Zinc‑based aqueous batteries promise low cost and intrinsic safety, yet their commercial rollout stalls because the Zn metal anode suffers from dendrite formation, hydrogen evolution, and uneven plating. Conventional electrolyte formulations lack the molecular precision to simultaneously manage ion solvation and surface chemistry, leading to rapid capacity fade. The new study leverages computational screening of functionalized amino acids, pinpointing N‑Glycyl‑L‑tyrosine (GT) as a dual‑action additive that reshapes the solvation sheath while anchoring to specific crystal facets, thereby harmonizing bulk ion transport with interfacial stability.

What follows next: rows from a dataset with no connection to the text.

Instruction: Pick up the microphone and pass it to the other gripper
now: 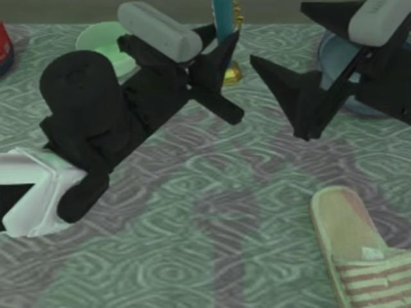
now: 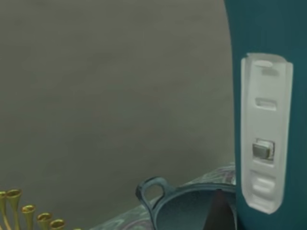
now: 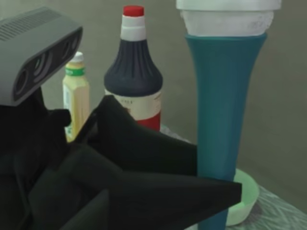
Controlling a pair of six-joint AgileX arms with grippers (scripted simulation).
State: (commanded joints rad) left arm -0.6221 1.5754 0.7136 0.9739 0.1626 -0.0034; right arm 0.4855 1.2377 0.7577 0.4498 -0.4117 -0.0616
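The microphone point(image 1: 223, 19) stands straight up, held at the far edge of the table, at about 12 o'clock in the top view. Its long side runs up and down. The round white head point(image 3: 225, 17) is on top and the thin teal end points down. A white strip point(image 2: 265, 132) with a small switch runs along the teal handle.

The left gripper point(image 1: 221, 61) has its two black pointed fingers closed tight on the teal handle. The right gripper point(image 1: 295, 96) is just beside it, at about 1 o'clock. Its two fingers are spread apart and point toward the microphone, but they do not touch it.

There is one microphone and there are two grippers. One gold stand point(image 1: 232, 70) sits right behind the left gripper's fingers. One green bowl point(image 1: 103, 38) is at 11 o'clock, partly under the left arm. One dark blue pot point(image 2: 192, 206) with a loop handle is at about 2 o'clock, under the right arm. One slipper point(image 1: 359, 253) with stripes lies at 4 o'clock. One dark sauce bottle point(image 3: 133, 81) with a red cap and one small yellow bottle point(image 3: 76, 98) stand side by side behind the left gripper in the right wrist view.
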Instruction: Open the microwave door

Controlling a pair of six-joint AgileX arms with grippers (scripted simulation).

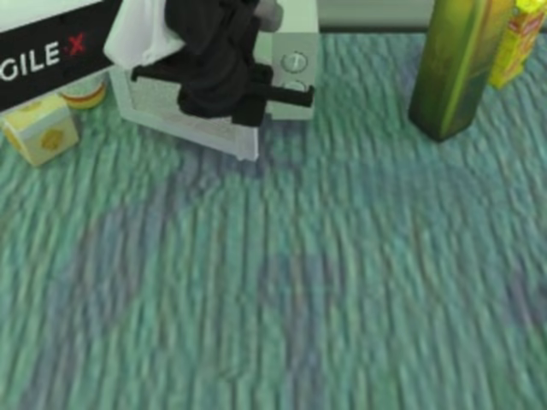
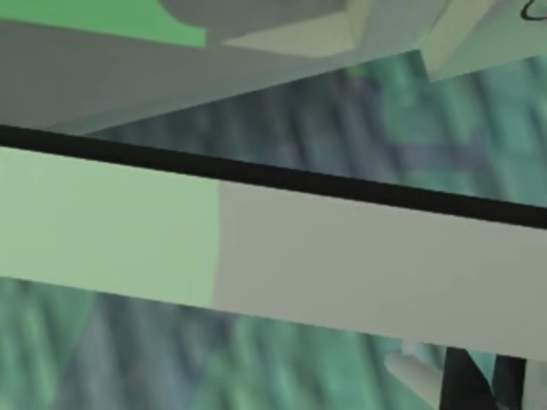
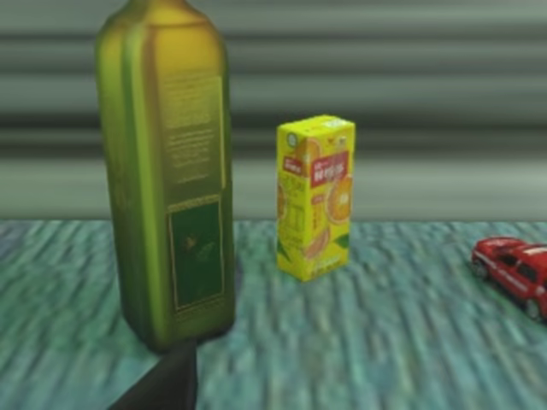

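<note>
Over the microwave (image 1: pixel 295 64), left pincer (image 1: pixel 248 107) reaches down at its ajar microwave door (image 1: pixel 192 128); grip unclear.

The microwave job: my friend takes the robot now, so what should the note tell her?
Left gripper: down at the front of the microwave, at the top view's upper left, over the microwave door. Whether it grips the door cannot be told.
Right gripper: not in the top view; its wrist camera looks at a green bottle, a yellow juice carton and a red toy car on the table's right side.
Done: the door is swung partly out from the front, beside the knobs.
Left: probably swing the door wider, then let go and back away.
</note>
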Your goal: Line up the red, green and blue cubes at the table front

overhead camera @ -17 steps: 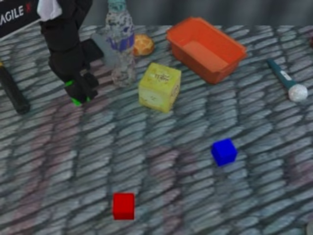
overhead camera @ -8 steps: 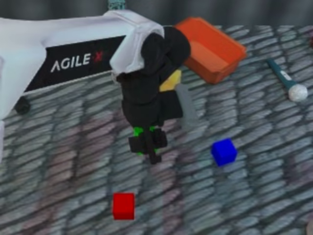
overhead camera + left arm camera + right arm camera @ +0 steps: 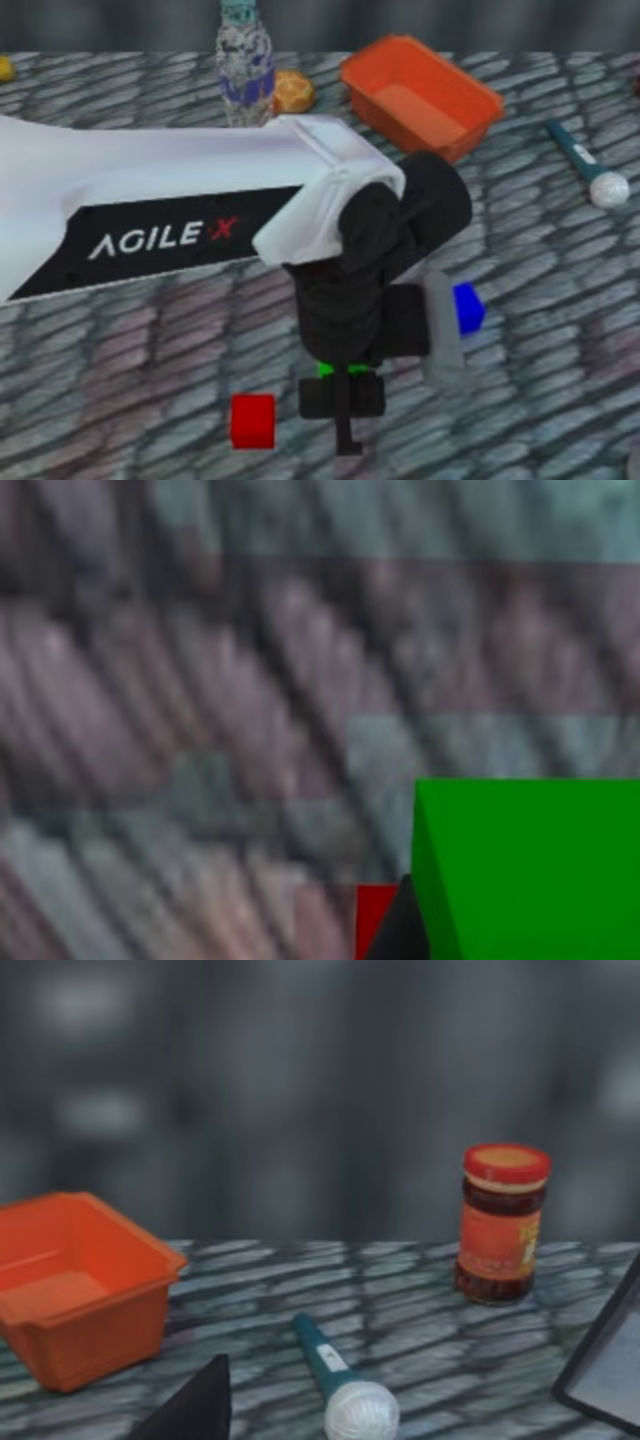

The GT molecule’s design is rooted in a clear division of labor: the glycine segment’s carboxyl group binds Zn2+ tightly, accelerating desolvation and smoothing ion flux toward the electrode. Meanwhile, tyrosine’s phenolic hydroxyl and carbonyl groups exhibit strong affinity for the (101) and (100) Zn planes, steering crystal growth toward the dense (002) orientation. This epitaxial guidance suppresses the formation of high‑energy protrusions that evolve into dendrites. By displacing water molecules at the interface, GT also curtails the parasitic hydrogen evolution reaction, mitigating corrosion and gas buildup—two major safety concerns in aqueous systems.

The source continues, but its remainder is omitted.